Form 8-K

 

 

UNITED STATES

SECURITIES AND EXCHANGE COMMISSION

Washington, D.C. 20549

 

 

FORM 8-K

 

 

CURRENT REPORT

Pursuant to Section 13 or 15(d)

of the Securities Exchange Act of 1934

Date of Report (Date of earliest event reported): May 27, 2015

 

 

Cott Corporation

(Exact name of registrant as specified in its charter)

 

 

 

Canada   001-31410   98-0154711

(State or other jurisdiction

of incorporation)

 

(Commission

File Number)

 

(IRS Employer

Identification No.)

 

 

 

6525 Viscount Road

Mississauga, Ontario, Canada

  L4V1H6

5519 West Idlewild Avenue

Tampa, Florida, United States

  33634
(Address of Principal Executive Offices)   (Zip Code)

 

Registrant’s telephone number, including area code:   

(905) 672-1900

(813) 313-1800

N/A

(Former name or former address, if changed since last report)

 

 

Check the appropriate box below if the Form 8-K filing is intended to simultaneously satisfy the filing obligation of the registrant under any of the following provisions:

 

¨ Written communications pursuant to Rule 425 under the Securities Act (17 CFR 230.425)

 

¨ Soliciting material pursuant to Rule 14a-12 under the Exchange Act (17 CFR 240.14a-12)

 

¨ Pre-commencement communications pursuant to Rule 14d-2(b) under the Exchange Act (17 CFR 240.14d-2(b))

 

¨ Pre-commencement communications pursuant to Rule 13e-4(c) under the Exchange Act (17 CFR 240.13e-4(c))

 

 

 


Item 1.01 Entry into a Material Definitive Agreement

On May 27, 2015, Cott Corporation (the “Company”) entered into an underwriting agreement (the “Underwriting Agreement”) with CIBC World Markets Inc. and Barclays Capital Canada Inc. as “Co-Lead Underwriters” representing the underwriters named therein (the “Underwriters”) for the sale of 14,100,000 of the Company’s common shares, no par value, for U.S.$9.25 per share. In connection with the offering, the Company has granted to the Underwriters an option for 30 days to purchase an additional 2,115,000 common shares to cover over-allotments, if any. Delivery of the common shares is expected to occur on or about June 3, 2015, subject to customary closing conditions. The offering is being made in the United States pursuant to a prospectus supplement dated May 27, 2015 and a base prospectus filed with the Company’s effective registration statement on Form S-3 (File No. 333-204450), and in each of the Provinces of Canada, except Quebec, pursuant to a prospectus supplement dated May 27, 2015 to the Company’s short form base shelf prospectus dated May 19, 2015.

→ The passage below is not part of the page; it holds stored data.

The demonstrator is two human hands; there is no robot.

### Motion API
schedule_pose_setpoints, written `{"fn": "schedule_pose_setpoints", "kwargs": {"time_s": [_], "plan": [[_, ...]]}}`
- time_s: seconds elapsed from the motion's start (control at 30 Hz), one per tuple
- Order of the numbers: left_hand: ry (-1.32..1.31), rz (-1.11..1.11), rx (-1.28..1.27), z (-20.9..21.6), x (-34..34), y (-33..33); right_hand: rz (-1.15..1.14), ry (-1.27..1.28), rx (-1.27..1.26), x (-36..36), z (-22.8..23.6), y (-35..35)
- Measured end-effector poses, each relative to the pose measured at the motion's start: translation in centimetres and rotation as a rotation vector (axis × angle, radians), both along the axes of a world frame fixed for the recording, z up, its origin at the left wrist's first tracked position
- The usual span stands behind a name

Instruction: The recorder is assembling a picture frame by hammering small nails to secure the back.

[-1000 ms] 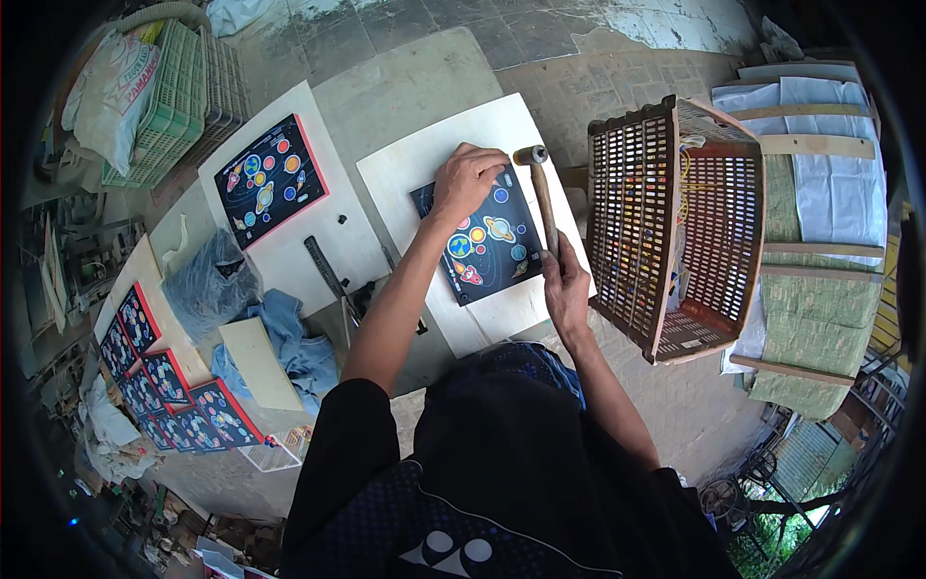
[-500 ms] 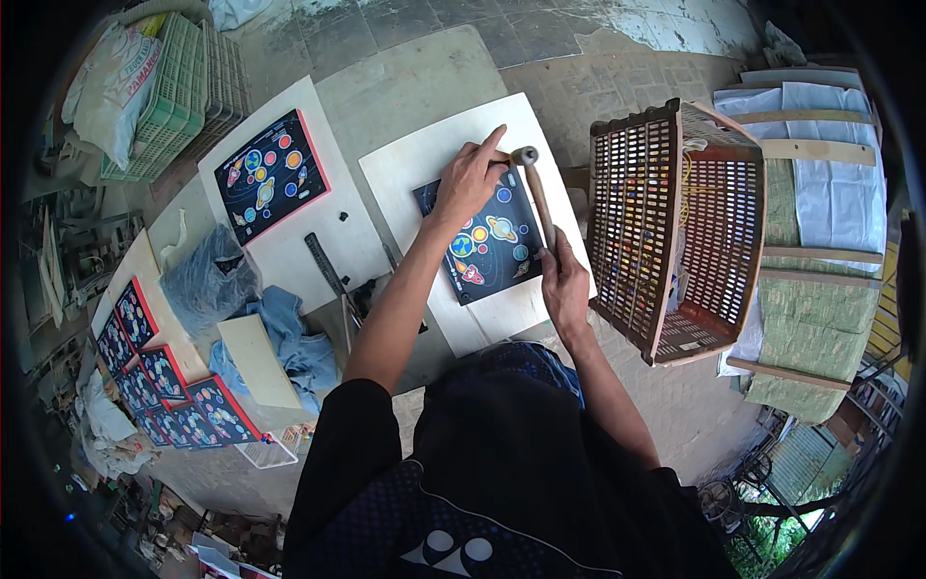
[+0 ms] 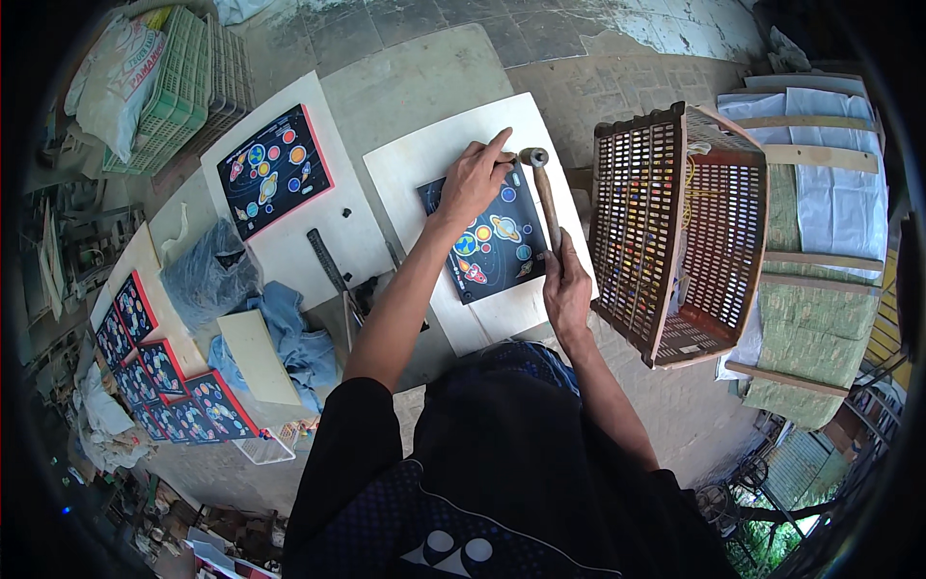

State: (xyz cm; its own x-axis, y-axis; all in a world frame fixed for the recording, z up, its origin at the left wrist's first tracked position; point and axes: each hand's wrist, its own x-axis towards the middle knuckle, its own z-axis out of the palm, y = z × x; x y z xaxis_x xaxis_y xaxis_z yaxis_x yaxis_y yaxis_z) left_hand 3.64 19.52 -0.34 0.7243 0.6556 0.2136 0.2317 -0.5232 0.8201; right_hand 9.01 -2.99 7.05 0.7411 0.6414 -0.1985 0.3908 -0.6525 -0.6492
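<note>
A dark planet-patterned board [image 3: 497, 261] lies on a white panel [image 3: 405, 174] in front of me. My left hand [image 3: 471, 185] rests over its far edge, with the index finger stretched out and the thumb bent near it. Something small and dark shows between those fingers, too small to name. My right hand [image 3: 569, 294] is wrapped round the lower handle of a hammer [image 3: 546, 203]. The hammer's metal head is just right of my left fingertips, by the board's far right corner.
Another planet board [image 3: 275, 172] with a red edge lies on a second white panel to the left. Several more such boards [image 3: 183, 400] sit at the lower left, beside blue cloth [image 3: 289, 338] and a plastic bag [image 3: 210, 275]. A brown plastic crate [image 3: 637, 232] stands at the right.
The hammer head has shifted slightly right, a little away from my left fingers. Both hands keep nearly the same places, and the whole view has moved a touch.
</note>
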Motion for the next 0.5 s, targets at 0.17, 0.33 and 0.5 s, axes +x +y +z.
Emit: {"fn": "schedule_pose_setpoints", "kwargs": {"time_s": [0.17,0.33,0.5], "plan": [[0.002,0.005,0.034,-0.2,-0.2,0.0,0.037,-0.021,-0.102,0.3,0.2,0.3],[0.005,-0.009,0.012,-0.2,0.0,0.0,0.005,-0.057,0.049,0.3,-0.6,-0.2],[0.017,0.001,0.015,0.4,-0.2,0.0,0.003,0.035,-0.017,0.4,0.5,0.2]]}}
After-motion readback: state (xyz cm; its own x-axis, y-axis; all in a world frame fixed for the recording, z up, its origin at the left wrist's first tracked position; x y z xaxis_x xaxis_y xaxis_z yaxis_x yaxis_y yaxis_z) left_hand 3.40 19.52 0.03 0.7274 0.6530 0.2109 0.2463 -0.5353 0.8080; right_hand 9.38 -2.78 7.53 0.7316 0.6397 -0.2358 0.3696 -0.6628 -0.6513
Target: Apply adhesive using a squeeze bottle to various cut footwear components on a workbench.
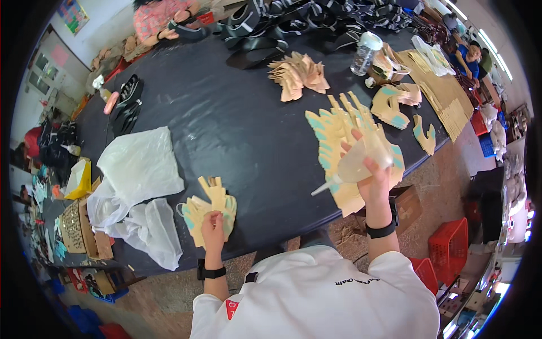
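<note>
My right hand (pixel 377 179) is wrapped round a translucent squeeze bottle (pixel 355 161), whose thin nozzle points down and to the left. Beneath the bottle a large fanned stack of tan cut pieces (pixel 326 141) with teal patches spreads over the table's right part. Close to the near edge, my left hand (pixel 213 229) has its fingers closed at a smaller fan of tan cut pieces (pixel 195 217), also marked with teal. Its fingertips pinch at one piece there; how many pieces they hold is hidden.
Crumpled white plastic sheets (pixel 141 164) lie left on the dark table (pixel 237 141). Farther off are a tan stack (pixel 299 76), a clear jar (pixel 364 56), loose curved pieces (pixel 389 104) and a heap of black shoe parts (pixel 276 28). Another person (pixel 161 20) works across the table. Red baskets (pixel 449 246) stand at right.
</note>
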Demonstrator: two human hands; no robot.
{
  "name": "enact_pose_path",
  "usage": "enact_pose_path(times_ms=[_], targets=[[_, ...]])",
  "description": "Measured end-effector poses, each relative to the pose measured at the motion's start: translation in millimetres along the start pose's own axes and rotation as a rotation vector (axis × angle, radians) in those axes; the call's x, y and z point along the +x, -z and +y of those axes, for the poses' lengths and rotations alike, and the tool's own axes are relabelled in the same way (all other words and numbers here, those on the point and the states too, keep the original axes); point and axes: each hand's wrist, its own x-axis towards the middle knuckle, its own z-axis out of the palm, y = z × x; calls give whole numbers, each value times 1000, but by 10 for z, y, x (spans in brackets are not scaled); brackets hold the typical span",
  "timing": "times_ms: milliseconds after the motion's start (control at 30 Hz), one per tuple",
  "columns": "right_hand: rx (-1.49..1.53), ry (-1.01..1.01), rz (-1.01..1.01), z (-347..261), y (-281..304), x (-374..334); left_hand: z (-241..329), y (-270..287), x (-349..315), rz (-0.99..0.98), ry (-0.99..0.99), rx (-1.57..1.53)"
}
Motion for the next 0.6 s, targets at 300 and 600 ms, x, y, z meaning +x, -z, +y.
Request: enact_pose_path(times_ms=[300,600], targets=[[-121,-80,-31,179,-433,-249,-163,37,159,48,-74,110],[-158,-74,-135,245,-517,-196,-47,-86,344,47,50,294]])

The Company has agreed to indemnify and hold harmless the Underwriters and their affiliates and each of their respective officers, directors, shareholders, employees, controlling persons, partners and agents against certain liabilities in respect of the offering.

The Company and the directors and certain officers of the Company agreed not to, without the prior written consent of the Co-Lead Underwriters on behalf of the Underwriters (such consent not to be unreasonably withheld), create, issue, sell or otherwise lend, transfer or dispose of any common shares or other securities exchangeable or convertible into common shares (or agreement for such) for a period of 90 days, other than as provided under the terms of the Underwriting Agreement.

The foregoing summary of the Underwriting Agreement is qualified in its entirety by reference to the text of the Underwriting Agreement, which is filed as Exhibit 1.1 to this Form 8-K.

Item 9.01 Financial Statements and Exhibits

(d) Exhibits

 

Exhibit
No.

  

Description

1.1    Underwriting Agreement, dated May 27, 2015, among Cott Corporation, CIBC World Markets Inc., Barclays Capital Canada Inc., Wells Fargo Securities, LLC, BMO Nesbitt Burns Inc. and RBC Dominion Securities Inc.


SIGNATURES

Pursuant to the requirements of the Securities Exchange Act of 1934, the Registrant has duly caused this report to be signed on its behalf by the undersigned hereunto duly authorized.

 

Cott Corporation
(Registrant)
May 29, 2015
By:

/s/ Marni Morgan Poe

Marni Morgan Poe
Vice President, General Counsel and Secretary


EXHIBIT INDEX

 

Exhibit
No.

  

Description

1.1    Underwriting Agreement, dated May 27, 2015, among Cott Corporation, CIBC World Markets Inc., Barclays Capital Canada Inc., Wells Fargo Securities, LLC, BMO Nesbitt Burns Inc. and RBC Dominion Securities Inc.